_EXERCISE REQUIREMENTS_.
Everything in the entries below must be reproduced exactly, except the images.

_SOURCE MATERIAL_.
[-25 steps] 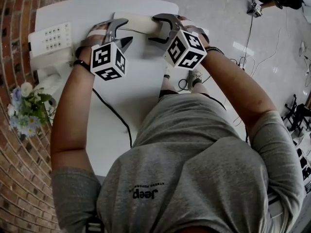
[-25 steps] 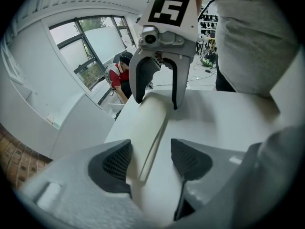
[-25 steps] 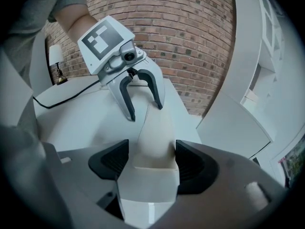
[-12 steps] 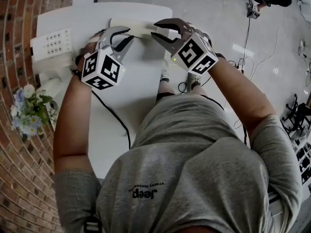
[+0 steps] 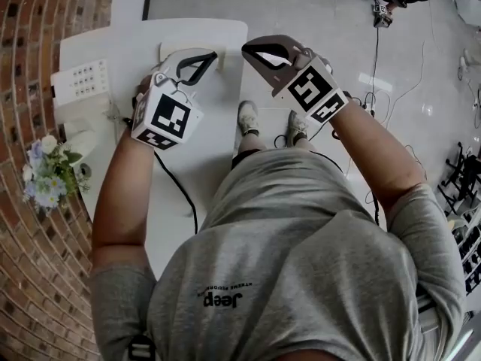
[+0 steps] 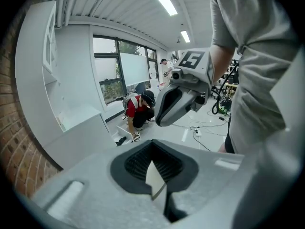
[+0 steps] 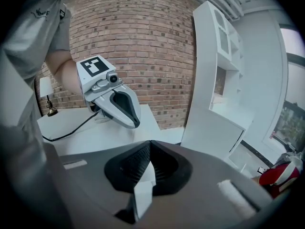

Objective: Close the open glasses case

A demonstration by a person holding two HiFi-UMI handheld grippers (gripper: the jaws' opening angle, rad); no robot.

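Note:
The cream glasses case (image 5: pixel 171 50) lies on the white table (image 5: pixel 113 43) near its far edge, and its lid looks down. My left gripper (image 5: pixel 215 54) hangs above the case's right part and hides some of it. Its jaws are shut with nothing between them. My right gripper (image 5: pixel 245 49) is raised just right of it, past the table's edge, also shut and empty. The two tips point at each other, a little apart. In the left gripper view the right gripper (image 6: pixel 183 97) shows ahead; in the right gripper view the left gripper (image 7: pixel 116 104) shows. The case is in neither gripper view.
A white box with buttons (image 5: pixel 83 81) stands at the table's left, a bunch of flowers (image 5: pixel 45 173) nearer to me. A black cable (image 5: pixel 176 194) runs across the table. A brick wall (image 5: pixel 30 21) bounds the left; the table's right edge drops to the floor.
Both grippers have come off the case and risen toward me. Their jaws went from open to shut. The case stays on the table.

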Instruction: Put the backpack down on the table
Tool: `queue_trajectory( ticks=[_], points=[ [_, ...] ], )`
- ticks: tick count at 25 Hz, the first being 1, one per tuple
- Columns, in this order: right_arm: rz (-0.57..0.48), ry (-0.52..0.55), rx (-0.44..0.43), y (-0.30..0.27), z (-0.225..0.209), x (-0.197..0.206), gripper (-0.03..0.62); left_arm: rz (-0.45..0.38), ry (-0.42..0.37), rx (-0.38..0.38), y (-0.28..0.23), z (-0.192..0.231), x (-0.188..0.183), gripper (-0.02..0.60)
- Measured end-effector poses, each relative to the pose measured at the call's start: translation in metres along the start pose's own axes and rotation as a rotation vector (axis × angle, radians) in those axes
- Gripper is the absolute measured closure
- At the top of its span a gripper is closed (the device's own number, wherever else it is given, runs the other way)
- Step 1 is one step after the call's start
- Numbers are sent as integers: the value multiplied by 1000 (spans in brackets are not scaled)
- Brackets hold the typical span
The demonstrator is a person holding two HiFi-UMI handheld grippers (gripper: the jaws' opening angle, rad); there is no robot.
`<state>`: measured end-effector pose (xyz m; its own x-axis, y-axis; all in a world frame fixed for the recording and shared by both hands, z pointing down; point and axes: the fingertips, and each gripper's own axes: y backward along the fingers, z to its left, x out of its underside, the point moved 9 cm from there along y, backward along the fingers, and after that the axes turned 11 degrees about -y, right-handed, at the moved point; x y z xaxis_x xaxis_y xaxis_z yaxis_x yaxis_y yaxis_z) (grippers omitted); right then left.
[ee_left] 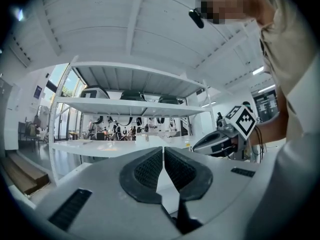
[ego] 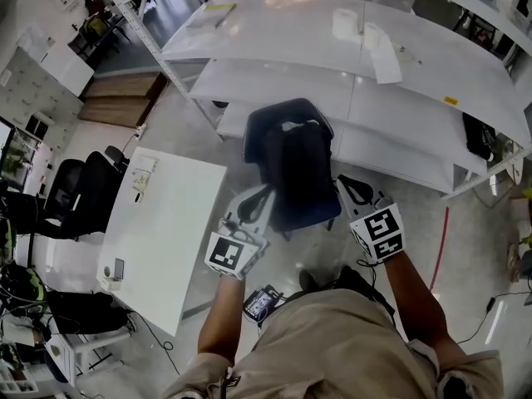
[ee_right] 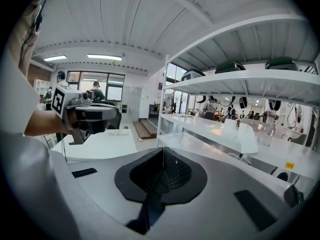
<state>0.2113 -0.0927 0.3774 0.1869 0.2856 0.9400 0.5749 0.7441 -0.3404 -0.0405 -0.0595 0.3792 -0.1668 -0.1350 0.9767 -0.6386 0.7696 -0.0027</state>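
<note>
Shelving (ego: 291,40) behind backpack (ego: 295,169), table (ego: 174,214) at left

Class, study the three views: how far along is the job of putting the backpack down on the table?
Done: the backpack is lifted and hangs in the air. In hand: the left gripper is shut on one strap, the right gripper on the other strap, carrying it between them. Left: the backpack is beside the white table, not yet on it; it must be moved over, lowered and released.
</note>
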Motion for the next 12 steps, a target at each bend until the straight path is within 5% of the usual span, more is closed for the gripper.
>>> queue_trajectory(
  ticks=[12],
  points=[
    [50, -48, -33, -66, -36, 21, 568, 93, 101, 6, -41, 38, 66, 558]
  ],
)
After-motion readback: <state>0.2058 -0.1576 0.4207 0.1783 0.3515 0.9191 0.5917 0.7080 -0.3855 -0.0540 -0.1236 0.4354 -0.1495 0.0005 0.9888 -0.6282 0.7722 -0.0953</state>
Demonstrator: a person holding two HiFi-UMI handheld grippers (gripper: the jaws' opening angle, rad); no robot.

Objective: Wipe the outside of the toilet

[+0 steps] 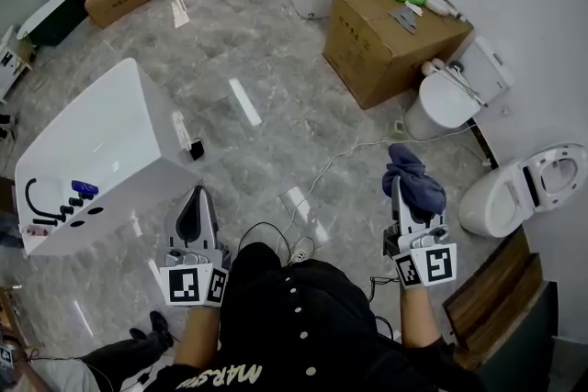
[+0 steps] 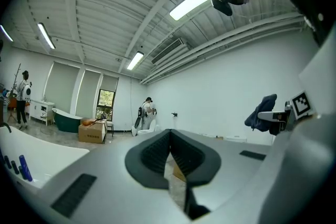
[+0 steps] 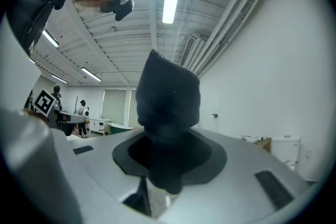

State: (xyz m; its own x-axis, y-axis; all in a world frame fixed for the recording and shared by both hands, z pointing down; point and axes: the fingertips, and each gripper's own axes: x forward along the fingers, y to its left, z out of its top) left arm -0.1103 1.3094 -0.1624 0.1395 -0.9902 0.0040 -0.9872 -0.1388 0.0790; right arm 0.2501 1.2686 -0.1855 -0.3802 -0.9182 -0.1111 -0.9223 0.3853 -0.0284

_PROBLEM SOLUTION_.
[-25 steps] 
[-25 steps] 
[-25 steps] 
[-12 steps] 
[+0 steps] 
[+0 steps] 
[+0 steps] 

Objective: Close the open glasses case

A demonstration by a person holding two HiFi-UMI handheld grippers (gripper: the jaws' opening angle, rad); no robot.

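Note:
The cream glasses case (image 5: pixel 171 50) lies on the white table (image 5: pixel 113 43) near its far edge, and its lid looks down. My left gripper (image 5: pixel 215 54) hangs above the case's right part and hides some of it. Its jaws are shut with nothing between them. My right gripper (image 5: pixel 245 49) is raised just right of it, past the table's edge, also shut and empty. The two tips point at each other, a little apart. In the left gripper view the right gripper (image 6: pixel 183 97) shows ahead; in the right gripper view the left gripper (image 7: pixel 116 104) shows. The case is in neither gripper view.
A white box with buttons (image 5: pixel 83 81) stands at the table's left, a bunch of flowers (image 5: pixel 45 173) nearer to me. A black cable (image 5: pixel 176 194) runs across the table. A brick wall (image 5: pixel 30 21) bounds the left; the table's right edge drops to the floor.
Both grippers have come off the case and risen toward me. Their jaws went from open to shut. The case stays on the table.
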
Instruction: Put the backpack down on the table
Tool: `queue_trajectory( ticks=[_], points=[ [_, ...] ], )`
- ticks: tick count at 25 Hz, the first being 1, one per tuple
- Columns, in this order: right_arm: rz (-0.57..0.48), ry (-0.52..0.55), rx (-0.44..0.43), y (-0.30..0.27), z (-0.225..0.209), x (-0.197..0.206), gripper (-0.03..0.62); left_arm: rz (-0.45..0.38), ry (-0.42..0.37), rx (-0.38..0.38), y (-0.28..0.23), z (-0.192..0.231), x (-0.188..0.183), gripper (-0.02..0.60)
- Measured end-effector poses, each relative to the pose measured at the call's start: translation in metres along the start pose's own axes and rotation as a rotation vector (axis × angle, radians) in those axes
- Gripper is the absolute measured closure
- At the top of its span a gripper is closed (the device's own number, wherever else it is given, runs the other way)
- Step 1 is one step after the call's start
- Numbers are sent as integers: the value multiplied by 1000 (spans in brackets are not scaled)
- Brackets hold the typical span
The demonstrator is a person holding two HiFi-UMI handheld grippers (gripper: the jaws' opening angle, rad); there is no robot.
`<state>`: measured end-effector pose (xyz m; its own x-axis, y-axis; all in a world frame fixed for the recording and shared by both hands, z pointing down; point and axes: the fingertips, and each gripper's own axes: y backward along the fingers, z to its left, x out of its underside, the point moved 9 cm from there along y, backward along the fingers, and after that the axes turned 11 degrees about -y, right-handed, at the moved point; x y z xaxis_x xaxis_y xaxis_z yaxis_x yaxis_y yaxis_z) (grippers omitted); right then left.
[ee_left] 
[ego] 
[ee_right] 
<state>0.2113 -0.0927 0.3774 0.1869 0.2856 0.9400 0.5749 0.7441 -0.3404 -0.0405 -0.0595 0.3792 -0.1668 -0.1350 0.9767 -0.6386 0.7696 -0.0027</state>
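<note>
Shelving (ego: 291,40) behind backpack (ego: 295,169), table (ego: 174,214) at left

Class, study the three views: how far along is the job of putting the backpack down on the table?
Done: the backpack is lifted and hangs in the air. In hand: the left gripper is shut on one strap, the right gripper on the other strap, carrying it between them. Left: the backpack is beside the white table, not yet on it; it must be moved over, lowered and released.
</note>
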Motion for the next 12 steps, a target at each bend until the straight path is within 5% of the usual span, more is closed for the gripper.
>>> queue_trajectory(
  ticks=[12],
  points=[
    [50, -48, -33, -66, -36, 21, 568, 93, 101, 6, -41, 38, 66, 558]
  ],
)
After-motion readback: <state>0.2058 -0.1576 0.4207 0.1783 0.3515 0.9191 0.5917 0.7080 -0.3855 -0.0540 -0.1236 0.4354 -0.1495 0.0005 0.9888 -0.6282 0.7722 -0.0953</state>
Demonstrator: a person holding two HiFi-UMI handheld grippers (gripper: the jaws' opening angle, rad); no robot.

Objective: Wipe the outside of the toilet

[+0 steps] 
[+0 steps] 
[+0 steps] 

State: (xyz m; its own x-axis, y-axis; all in a world frame fixed for the recording and shared by both hands, z pointing down; point and axes: the fingertips, and each gripper's own axes: x forward along the fingers, y to its left, z out of its top) left arm -0.1103 1.3094 -0.1624 0.1395 -0.9902 0.0040 -0.9872 -0.1388 0.0790; right arm 0.2501 1.2686 -0.1855 -0.3802 -0.9182 -0.1111 -0.9223 0.3853 -0.0284

Here the exercise is finished.